Indeed, it is understandable that the experimental work is done only for the lab strain Col and not for multiple genotypes that differ also in dormancy levels. The importance of genetic variation in dormancy levels is addressed by several papers of the Donohue group and it would be useful when the authors in their discussion can speculate how genetic variation would affect their model; e.g., with respect to being summer or winter annual. The outcome of the present study is that Col, which is normally considered to have the attributes of a summer annual (early flowering, low dormancy in most lab conditions), can be winter or summer annual, which in Western Europe seems relatively rare.

Additional experiments on genetic variation in relation to life cycle have been published by Footitt and Finch-Savage as well as by Pico and co-workers. It would be useful to discuss the bandwidth due to genetic differences for this species that seems to have its flowering time in nature well controlled (in Western and Central Europe from spring to early summer) despite strong variation observed in lab and greenhouse experiments for the traits that seem to matter.

Some good points here. We have added our field-emergence time data for Col–0, which was obtained using methods similar to those used by Footitt and Finch-Savage (see Methods for details). This confirms your view that Col–0 has both a spring and a summer germination window. This has also been observed in coastal Spanish populations (Montesinos et al., 2009, now cited and discussed), but in that case it was not clear if the seeds germinating in the two windows were genetically identical (they were just dug from soil seed banks). We agree that it is useful to discuss the cited work and have included all this in a substantial new Discussion section (paragraphs 3 and 4), and the field emergence data as Figure 6.

[Editors' note: further revisions were requested prior to acceptance, as described below.]

The Discussion has been improved in your revision. However, to make your paper most useful for and accessible to a general audience (a goal of eLife), we ask that you elaborate on the relationship of your work to other recently published work. Specifically, two papers appeared after your initial submission (Donohue et al., 2014, Trends Ecol. Evol., and Burghardt et al., 2015, The American Naturalist). These papers describe a somewhat similar approach to predict life history over the year in different environments. The similarities and differences in the approaches and resulting models in your work to that of another group will not be clear for the average (non-modeler) reader without further discussion.

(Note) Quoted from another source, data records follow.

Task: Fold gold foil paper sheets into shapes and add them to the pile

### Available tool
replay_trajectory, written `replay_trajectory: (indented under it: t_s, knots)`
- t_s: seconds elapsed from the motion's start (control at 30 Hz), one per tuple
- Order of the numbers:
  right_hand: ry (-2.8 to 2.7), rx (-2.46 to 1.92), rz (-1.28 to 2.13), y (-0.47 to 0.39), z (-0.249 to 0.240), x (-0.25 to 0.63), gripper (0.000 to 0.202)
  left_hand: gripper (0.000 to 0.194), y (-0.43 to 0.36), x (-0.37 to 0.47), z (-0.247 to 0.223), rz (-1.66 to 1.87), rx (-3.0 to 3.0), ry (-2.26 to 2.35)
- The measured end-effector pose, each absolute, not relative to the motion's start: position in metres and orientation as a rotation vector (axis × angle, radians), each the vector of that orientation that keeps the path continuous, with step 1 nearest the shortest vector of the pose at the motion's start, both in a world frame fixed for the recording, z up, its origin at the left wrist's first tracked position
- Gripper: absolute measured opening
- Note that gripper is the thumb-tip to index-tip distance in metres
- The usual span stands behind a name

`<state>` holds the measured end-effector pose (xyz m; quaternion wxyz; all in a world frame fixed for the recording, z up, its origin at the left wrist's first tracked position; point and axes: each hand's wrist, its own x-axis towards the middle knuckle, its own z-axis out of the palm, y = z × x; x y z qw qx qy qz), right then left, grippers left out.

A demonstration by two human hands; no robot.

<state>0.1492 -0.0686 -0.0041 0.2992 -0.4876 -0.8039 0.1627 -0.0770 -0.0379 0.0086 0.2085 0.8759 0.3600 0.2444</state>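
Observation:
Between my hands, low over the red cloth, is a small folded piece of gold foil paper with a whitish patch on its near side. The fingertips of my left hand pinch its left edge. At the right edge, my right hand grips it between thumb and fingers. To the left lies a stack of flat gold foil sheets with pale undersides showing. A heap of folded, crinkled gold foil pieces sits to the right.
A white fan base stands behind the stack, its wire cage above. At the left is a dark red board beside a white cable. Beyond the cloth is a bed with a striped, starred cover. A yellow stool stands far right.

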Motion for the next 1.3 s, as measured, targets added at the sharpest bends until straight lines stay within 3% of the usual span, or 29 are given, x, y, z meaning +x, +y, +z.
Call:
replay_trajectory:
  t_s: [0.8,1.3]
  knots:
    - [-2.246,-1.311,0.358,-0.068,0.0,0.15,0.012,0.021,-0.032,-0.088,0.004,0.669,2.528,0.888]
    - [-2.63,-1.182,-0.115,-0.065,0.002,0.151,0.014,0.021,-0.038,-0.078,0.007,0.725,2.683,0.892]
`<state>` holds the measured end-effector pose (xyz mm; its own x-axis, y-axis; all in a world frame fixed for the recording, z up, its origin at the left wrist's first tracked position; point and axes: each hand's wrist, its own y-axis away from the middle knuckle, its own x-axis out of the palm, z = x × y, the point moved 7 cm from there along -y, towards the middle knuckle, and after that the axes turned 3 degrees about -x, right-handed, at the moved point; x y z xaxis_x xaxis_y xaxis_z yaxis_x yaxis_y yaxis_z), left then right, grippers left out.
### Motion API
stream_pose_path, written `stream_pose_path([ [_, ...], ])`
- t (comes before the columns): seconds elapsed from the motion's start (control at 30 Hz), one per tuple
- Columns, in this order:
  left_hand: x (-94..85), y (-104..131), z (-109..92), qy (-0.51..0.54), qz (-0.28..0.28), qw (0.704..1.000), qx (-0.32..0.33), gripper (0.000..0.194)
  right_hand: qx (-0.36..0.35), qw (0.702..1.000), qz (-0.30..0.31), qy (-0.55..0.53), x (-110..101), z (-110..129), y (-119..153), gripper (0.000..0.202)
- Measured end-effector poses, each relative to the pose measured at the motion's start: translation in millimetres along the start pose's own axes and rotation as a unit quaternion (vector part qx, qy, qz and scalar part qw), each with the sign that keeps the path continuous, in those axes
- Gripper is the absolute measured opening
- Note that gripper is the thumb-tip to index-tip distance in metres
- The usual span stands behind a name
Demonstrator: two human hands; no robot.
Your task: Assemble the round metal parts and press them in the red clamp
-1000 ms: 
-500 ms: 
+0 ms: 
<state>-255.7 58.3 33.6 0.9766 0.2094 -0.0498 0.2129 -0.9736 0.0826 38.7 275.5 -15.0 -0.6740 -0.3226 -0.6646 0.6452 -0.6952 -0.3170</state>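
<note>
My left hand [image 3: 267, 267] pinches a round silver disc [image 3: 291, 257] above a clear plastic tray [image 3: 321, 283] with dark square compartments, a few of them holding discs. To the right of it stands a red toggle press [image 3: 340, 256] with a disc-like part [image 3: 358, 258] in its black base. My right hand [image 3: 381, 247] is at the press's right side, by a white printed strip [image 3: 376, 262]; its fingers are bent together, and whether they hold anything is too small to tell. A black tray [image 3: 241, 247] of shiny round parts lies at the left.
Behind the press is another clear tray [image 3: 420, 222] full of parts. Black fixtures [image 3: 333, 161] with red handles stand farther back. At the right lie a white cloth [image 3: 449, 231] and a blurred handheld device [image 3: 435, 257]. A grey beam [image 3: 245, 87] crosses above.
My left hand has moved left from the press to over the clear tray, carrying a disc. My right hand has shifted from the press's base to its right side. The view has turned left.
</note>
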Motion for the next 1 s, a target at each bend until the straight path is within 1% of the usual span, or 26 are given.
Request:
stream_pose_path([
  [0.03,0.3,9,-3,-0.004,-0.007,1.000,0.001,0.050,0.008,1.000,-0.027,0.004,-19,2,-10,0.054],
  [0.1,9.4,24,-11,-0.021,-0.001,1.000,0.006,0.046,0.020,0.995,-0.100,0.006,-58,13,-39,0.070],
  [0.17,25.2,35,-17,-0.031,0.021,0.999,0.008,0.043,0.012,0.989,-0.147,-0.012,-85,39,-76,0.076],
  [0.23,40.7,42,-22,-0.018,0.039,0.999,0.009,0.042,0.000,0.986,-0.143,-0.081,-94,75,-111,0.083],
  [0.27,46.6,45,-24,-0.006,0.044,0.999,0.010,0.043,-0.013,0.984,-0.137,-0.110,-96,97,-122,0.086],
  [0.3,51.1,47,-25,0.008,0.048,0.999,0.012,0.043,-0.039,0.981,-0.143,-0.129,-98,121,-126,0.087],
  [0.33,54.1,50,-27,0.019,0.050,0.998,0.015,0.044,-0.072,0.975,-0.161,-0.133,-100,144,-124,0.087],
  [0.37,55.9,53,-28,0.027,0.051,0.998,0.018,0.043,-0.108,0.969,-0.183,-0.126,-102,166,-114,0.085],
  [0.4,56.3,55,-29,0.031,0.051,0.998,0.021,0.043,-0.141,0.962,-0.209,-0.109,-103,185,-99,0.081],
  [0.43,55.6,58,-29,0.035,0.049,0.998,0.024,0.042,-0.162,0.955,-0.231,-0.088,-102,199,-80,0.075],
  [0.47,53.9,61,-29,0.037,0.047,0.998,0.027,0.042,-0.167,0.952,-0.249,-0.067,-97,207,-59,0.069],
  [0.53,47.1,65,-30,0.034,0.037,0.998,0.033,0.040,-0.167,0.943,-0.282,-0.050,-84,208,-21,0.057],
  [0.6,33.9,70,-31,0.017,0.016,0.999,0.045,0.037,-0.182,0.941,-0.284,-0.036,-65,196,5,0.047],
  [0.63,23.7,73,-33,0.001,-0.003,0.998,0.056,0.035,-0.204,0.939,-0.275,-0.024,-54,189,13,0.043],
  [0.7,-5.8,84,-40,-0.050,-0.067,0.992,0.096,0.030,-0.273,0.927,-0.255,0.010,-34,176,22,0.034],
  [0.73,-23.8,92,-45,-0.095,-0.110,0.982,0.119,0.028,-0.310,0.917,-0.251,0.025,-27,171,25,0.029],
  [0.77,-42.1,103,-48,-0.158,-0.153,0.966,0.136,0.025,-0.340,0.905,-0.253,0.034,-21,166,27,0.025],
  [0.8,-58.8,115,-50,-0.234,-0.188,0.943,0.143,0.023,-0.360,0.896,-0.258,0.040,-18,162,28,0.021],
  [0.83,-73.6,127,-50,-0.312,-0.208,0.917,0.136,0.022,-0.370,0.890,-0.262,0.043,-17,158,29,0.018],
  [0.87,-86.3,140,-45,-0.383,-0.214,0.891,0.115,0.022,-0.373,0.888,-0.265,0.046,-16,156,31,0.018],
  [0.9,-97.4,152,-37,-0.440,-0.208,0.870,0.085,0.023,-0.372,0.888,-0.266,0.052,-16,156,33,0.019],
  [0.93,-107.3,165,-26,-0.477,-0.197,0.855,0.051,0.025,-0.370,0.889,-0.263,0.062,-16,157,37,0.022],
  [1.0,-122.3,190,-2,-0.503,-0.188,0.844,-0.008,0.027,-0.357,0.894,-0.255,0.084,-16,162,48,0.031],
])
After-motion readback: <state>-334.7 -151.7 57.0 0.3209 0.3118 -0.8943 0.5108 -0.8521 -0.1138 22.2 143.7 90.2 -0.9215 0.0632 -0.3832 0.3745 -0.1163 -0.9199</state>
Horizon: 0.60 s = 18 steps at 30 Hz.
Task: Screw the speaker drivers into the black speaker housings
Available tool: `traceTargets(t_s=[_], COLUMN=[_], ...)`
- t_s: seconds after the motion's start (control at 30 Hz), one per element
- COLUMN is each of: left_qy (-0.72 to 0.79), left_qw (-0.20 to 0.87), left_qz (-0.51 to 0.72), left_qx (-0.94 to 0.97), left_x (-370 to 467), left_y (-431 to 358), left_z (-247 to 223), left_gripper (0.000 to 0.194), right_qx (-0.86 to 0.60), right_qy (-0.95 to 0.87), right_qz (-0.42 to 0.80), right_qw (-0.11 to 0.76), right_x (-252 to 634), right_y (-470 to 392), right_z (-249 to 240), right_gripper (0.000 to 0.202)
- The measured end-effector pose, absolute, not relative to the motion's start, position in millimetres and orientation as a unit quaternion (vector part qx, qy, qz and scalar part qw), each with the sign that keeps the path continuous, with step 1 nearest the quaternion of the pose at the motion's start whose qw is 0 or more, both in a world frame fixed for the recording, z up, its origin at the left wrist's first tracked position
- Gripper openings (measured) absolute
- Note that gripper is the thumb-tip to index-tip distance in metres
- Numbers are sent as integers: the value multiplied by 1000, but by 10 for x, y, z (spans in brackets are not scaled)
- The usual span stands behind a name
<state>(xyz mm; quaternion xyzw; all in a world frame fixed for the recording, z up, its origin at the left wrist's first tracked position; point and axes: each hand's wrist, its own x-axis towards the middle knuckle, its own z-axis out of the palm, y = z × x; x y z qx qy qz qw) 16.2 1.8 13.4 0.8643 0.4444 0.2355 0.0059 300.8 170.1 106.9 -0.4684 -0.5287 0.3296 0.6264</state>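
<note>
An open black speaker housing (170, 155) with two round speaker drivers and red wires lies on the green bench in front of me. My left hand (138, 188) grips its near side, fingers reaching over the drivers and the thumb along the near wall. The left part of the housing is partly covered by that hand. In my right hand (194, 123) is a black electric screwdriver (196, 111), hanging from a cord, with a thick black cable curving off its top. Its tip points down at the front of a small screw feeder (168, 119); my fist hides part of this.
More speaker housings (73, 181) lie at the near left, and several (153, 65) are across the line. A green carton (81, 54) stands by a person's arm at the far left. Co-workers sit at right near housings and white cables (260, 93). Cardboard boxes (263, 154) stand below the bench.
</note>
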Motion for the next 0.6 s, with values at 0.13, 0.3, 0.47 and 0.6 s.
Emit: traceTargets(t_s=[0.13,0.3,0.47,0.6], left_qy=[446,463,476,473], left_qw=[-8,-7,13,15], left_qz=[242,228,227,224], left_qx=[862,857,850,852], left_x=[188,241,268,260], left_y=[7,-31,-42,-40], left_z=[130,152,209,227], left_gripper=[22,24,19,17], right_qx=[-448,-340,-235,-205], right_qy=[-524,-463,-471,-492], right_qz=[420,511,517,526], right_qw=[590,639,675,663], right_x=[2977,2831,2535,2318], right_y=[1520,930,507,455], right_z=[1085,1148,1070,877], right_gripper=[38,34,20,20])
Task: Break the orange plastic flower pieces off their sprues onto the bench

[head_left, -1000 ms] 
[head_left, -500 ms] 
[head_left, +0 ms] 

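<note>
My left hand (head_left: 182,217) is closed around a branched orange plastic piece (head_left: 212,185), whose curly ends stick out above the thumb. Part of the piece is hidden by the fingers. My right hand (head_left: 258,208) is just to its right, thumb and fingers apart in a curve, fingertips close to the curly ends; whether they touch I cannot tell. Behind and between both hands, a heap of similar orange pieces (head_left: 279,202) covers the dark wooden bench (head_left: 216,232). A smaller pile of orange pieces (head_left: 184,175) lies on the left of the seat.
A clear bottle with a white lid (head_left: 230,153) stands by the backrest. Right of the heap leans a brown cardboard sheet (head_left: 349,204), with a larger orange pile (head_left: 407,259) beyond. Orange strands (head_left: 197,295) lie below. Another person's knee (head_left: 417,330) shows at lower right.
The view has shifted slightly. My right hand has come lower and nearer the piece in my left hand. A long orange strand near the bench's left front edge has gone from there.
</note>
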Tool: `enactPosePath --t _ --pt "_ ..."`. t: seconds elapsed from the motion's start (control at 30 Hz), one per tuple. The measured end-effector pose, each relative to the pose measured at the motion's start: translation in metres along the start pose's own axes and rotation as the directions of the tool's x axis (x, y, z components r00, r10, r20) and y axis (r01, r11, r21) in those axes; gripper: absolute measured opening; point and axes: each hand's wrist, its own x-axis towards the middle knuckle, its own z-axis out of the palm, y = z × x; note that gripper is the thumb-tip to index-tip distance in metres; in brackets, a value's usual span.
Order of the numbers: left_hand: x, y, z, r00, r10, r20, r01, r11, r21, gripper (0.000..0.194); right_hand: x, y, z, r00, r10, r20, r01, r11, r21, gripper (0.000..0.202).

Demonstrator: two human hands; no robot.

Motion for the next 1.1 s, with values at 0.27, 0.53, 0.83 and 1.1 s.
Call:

One difference is that the other group includes genetic variation both in flowering time and dormancy in their models. In the previous round of review, a reviewer asked you to address the consequences of genetic variation. This was addressed for flowering time, but not for dormancy. As both your paper and that of another group are likely to have a strong impact on the field, it would be useful for you to devote a paragraph in the Discussion to comparing models.

We agree that this work is relevant and have included the citations and a comment. Basically the difference is that these model populations of 1000 plants use only a highly stylised description of seed germination behaviour, with only genetically determined primary dormancy and no secondary dormancy. Our analysis and that of Footitt et al., 2011 and 2013 show that environmental control of dormancy depth and secondary dormancy are in fact key responses that determine field germination behaviour, and the behaviour we discuss is only revealed if these are correctly treated. However, combining the two approaches has clear merit, a point which we have emphasised. The two papers do reach one common conclusion that Col–0 is theoretically capable of all known Arabidopsis life histories, and this point I have emphasized in the text. In our case this conclusion is confirmed by field data.

In addition, we have expended to include a discussion of genetic variation in dormancy depth. This is interesting and I think we now understand one aspect of this, that lower dormancy observed in accessions from Northern latitudes in the lab likely functions to offset the effects of colder environments increasing primary dormancy levels. We have discussed the likely roles of natural variation at the DOG1 locus in this apparent adaptive response.